EXERCISE GOAL:
Check each line of the material below for "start". Report how many have it, with no other words.

SUPPLIED INFORMATION:
────

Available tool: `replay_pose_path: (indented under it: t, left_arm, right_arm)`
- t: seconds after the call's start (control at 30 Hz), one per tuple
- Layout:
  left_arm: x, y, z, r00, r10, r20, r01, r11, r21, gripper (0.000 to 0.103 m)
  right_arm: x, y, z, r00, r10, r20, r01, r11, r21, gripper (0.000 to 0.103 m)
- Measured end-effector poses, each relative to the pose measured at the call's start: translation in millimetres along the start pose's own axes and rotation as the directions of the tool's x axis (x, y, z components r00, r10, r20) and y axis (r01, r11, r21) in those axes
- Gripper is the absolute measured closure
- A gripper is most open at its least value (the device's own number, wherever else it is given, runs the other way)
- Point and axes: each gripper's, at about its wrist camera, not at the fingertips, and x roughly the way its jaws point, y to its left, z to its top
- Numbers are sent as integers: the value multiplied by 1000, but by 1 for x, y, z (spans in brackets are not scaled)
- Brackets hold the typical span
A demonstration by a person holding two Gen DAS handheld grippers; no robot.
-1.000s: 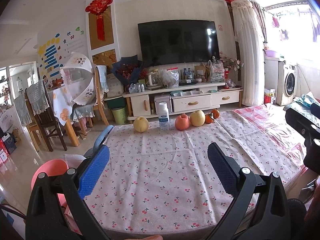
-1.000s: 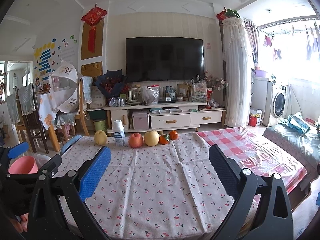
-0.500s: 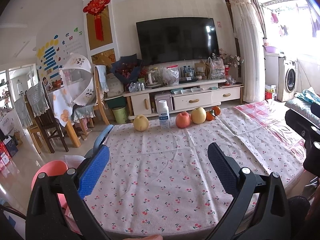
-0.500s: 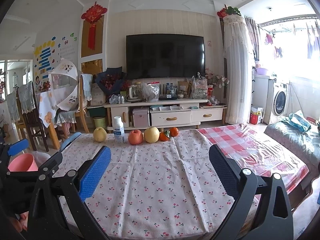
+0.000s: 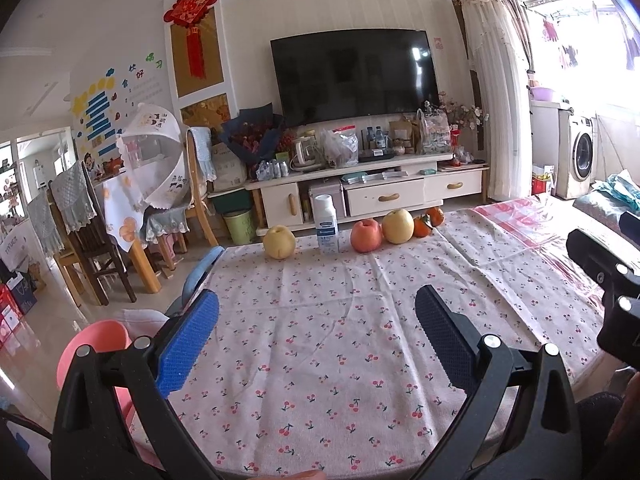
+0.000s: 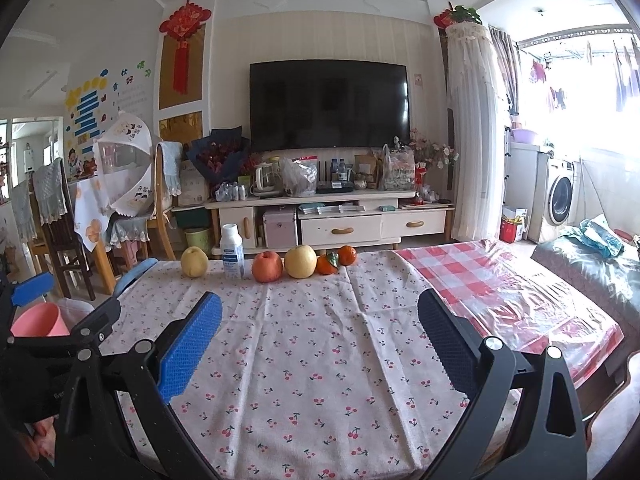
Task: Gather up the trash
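Observation:
A white plastic bottle point(image 5: 326, 224) with a blue label stands upright at the far edge of the cherry-print tablecloth point(image 5: 328, 320), in a row with a yellow pear point(image 5: 279, 242), a red apple point(image 5: 365, 235), a second pear point(image 5: 397, 226) and oranges point(image 5: 429, 220). The bottle point(image 6: 232, 251) also shows in the right wrist view. A pink bin point(image 5: 96, 350) stands on the floor at the table's left; it shows in the right wrist view point(image 6: 38, 320) too. My left gripper point(image 5: 316, 332) and right gripper point(image 6: 320, 332) are open and empty over the near table.
A red checked plastic cover point(image 6: 500, 280) lies on the table's right part. A blue chair back point(image 5: 200, 272) sits at the left table edge. A TV cabinet point(image 5: 360, 196), a green bin point(image 5: 238, 226) and a dining set point(image 5: 100, 216) stand beyond.
Both views have tilted slightly upward, so the fruit row and bottle sit lower in frame. Both grippers stay open and nothing on the table has moved.

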Motion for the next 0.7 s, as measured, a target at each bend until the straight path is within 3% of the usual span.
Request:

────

ANSWER BELOW:
2